You are a comet streaking through the sky, a firework, a home run, a standing ovation inside a volcano. You are hope and faith and love and courage and everything good in the world.
You want to write every day?
Yes! Yes! Yes!
I’ve got just the seven-step writing course to get you going.
What a legendary cause to take up. Writing every day will be one of the most important resolutions you will ever make, whether you go on to write the next great American novel or the next lovely workplace email. You can absolutely do this. Know how I know?
You might already be doing it – what with tweeting, texting, and the like.Those are my favorite kind of resolutions!
Doing it lets you do all those other things you’ve been meaning to do, too. Like start a blog!
I do it. And I only complete about 10% of my resolutions (build an iPhone app? Getting there!)
Here’s how I’d like to help, mostly by getting out of your way and letting you do you.
Below you’ll find seven quick lessons on how to get into a writing habit.
Lesson 0: There’s no better time to start than right now.

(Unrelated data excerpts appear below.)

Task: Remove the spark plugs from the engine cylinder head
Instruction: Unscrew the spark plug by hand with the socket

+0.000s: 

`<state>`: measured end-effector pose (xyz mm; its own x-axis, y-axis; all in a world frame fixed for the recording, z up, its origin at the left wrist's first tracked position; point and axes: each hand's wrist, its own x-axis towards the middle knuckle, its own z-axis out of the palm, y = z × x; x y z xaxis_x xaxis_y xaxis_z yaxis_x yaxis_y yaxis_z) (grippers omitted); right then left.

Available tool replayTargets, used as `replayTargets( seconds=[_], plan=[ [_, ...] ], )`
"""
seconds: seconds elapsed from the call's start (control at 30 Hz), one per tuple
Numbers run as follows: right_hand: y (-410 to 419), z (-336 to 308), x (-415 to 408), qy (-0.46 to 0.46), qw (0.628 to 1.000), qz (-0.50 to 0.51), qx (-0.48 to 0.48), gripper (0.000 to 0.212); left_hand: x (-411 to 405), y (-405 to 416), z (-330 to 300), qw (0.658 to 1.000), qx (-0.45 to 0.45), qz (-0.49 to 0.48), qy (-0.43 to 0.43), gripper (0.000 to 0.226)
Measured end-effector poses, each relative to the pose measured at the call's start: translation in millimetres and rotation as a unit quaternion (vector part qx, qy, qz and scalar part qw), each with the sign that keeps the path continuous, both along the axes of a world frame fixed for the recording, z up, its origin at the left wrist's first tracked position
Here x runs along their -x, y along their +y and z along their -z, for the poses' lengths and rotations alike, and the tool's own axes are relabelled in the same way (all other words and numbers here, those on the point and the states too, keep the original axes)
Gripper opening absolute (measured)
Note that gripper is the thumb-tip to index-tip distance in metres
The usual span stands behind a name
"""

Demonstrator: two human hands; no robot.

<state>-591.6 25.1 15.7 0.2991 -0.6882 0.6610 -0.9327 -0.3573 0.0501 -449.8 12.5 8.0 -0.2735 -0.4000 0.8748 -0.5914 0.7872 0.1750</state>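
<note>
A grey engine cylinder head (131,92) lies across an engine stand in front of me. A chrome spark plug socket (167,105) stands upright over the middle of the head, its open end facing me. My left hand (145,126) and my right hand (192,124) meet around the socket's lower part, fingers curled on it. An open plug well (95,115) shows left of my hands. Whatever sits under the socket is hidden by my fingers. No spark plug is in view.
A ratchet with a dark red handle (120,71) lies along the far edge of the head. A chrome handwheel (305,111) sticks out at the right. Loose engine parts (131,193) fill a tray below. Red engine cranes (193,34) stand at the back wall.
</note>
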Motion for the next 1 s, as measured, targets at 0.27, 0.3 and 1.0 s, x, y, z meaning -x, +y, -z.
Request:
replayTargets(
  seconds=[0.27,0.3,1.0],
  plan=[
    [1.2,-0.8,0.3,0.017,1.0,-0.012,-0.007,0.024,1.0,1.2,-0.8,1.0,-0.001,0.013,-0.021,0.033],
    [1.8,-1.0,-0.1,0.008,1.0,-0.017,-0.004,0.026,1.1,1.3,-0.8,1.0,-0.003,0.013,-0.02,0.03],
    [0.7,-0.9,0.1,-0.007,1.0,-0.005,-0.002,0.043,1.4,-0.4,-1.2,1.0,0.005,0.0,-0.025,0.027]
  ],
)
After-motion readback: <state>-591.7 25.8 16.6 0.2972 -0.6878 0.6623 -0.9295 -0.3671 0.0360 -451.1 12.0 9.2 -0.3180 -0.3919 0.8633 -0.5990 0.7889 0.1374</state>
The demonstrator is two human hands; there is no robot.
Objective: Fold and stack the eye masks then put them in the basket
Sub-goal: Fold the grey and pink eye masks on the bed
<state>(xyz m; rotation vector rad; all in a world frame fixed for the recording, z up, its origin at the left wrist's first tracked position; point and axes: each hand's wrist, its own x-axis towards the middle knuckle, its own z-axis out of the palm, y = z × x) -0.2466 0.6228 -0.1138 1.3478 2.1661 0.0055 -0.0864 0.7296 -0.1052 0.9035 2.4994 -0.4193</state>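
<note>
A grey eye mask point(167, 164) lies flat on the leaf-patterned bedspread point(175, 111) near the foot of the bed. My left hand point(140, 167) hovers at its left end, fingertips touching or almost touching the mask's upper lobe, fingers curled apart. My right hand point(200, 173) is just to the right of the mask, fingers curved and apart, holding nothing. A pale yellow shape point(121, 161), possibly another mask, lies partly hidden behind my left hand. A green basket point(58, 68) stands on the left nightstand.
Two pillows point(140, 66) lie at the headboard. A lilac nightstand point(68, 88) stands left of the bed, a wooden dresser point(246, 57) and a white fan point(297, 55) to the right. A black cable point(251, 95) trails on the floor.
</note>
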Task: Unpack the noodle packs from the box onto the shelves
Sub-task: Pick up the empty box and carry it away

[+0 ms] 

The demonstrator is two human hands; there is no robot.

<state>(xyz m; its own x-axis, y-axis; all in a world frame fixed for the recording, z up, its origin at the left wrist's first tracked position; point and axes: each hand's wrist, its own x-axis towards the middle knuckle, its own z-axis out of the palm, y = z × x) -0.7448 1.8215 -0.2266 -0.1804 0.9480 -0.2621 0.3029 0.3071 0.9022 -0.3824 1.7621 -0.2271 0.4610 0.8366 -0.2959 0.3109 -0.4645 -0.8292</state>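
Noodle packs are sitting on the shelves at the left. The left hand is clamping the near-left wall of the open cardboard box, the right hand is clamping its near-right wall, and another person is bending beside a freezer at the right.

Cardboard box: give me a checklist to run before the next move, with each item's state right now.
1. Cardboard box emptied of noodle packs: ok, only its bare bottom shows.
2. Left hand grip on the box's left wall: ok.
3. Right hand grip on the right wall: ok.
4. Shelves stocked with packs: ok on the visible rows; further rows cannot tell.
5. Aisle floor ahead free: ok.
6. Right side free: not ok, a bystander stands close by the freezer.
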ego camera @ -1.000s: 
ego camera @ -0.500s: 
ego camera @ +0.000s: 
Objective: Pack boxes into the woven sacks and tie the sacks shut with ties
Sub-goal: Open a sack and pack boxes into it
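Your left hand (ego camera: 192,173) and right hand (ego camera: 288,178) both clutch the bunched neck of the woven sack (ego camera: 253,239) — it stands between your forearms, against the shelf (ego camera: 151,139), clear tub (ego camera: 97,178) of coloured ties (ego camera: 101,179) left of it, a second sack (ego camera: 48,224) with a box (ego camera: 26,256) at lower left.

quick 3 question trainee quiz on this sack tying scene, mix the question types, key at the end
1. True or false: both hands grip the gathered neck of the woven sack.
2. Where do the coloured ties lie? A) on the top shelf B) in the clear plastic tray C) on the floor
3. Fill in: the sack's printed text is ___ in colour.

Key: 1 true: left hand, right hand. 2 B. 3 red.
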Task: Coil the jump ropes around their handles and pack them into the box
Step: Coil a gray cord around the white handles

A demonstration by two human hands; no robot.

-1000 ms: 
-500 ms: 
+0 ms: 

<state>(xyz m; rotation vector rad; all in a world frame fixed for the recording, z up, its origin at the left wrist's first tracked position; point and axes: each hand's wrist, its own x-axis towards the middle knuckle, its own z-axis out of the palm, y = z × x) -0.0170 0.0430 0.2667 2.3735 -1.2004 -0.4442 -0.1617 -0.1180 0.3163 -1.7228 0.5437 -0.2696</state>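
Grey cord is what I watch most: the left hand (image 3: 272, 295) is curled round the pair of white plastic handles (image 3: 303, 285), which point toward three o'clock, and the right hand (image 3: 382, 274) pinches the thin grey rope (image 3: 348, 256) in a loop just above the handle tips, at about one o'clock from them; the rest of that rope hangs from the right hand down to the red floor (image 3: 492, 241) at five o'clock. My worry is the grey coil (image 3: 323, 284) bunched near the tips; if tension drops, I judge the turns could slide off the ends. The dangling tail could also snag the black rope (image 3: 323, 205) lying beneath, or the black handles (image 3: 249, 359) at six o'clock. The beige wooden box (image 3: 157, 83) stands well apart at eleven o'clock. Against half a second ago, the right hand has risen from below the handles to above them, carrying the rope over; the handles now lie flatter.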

You don’t have to have it figured out. You don’t have to have a plan. Starting beats sitting any day of the week.
- Not now, ma! I’m cocooning!
Lesson 1: Build yourself a writing environment
Your body is uber smart. It recognizes the places we frequent, and our brains get into the mindset they’re trained to be in. If you always eat M&M’s when you’re at the kitchen counter, then guess what you’ll want to munch on when you go to the kitchen counter!
If you always write when you’re in the guest bedroom, laptop open, earphones in, lights dimmed low in the early morning hours and Adele streaming into your earbuds …
… then you’ve found your writing environment, your sweet spot, your cocoon!
Some cocoon elements:
Music: Yes or no? I have to have it quiet, ambient, or the type of music that I’ve heard a million times and doesn’t catch my attention any more.
A room with a view: Yes or no? Ernest Hemingway wrote staring into a dresser. I have a blank wall in front of my computer (and a beautiful window to my right).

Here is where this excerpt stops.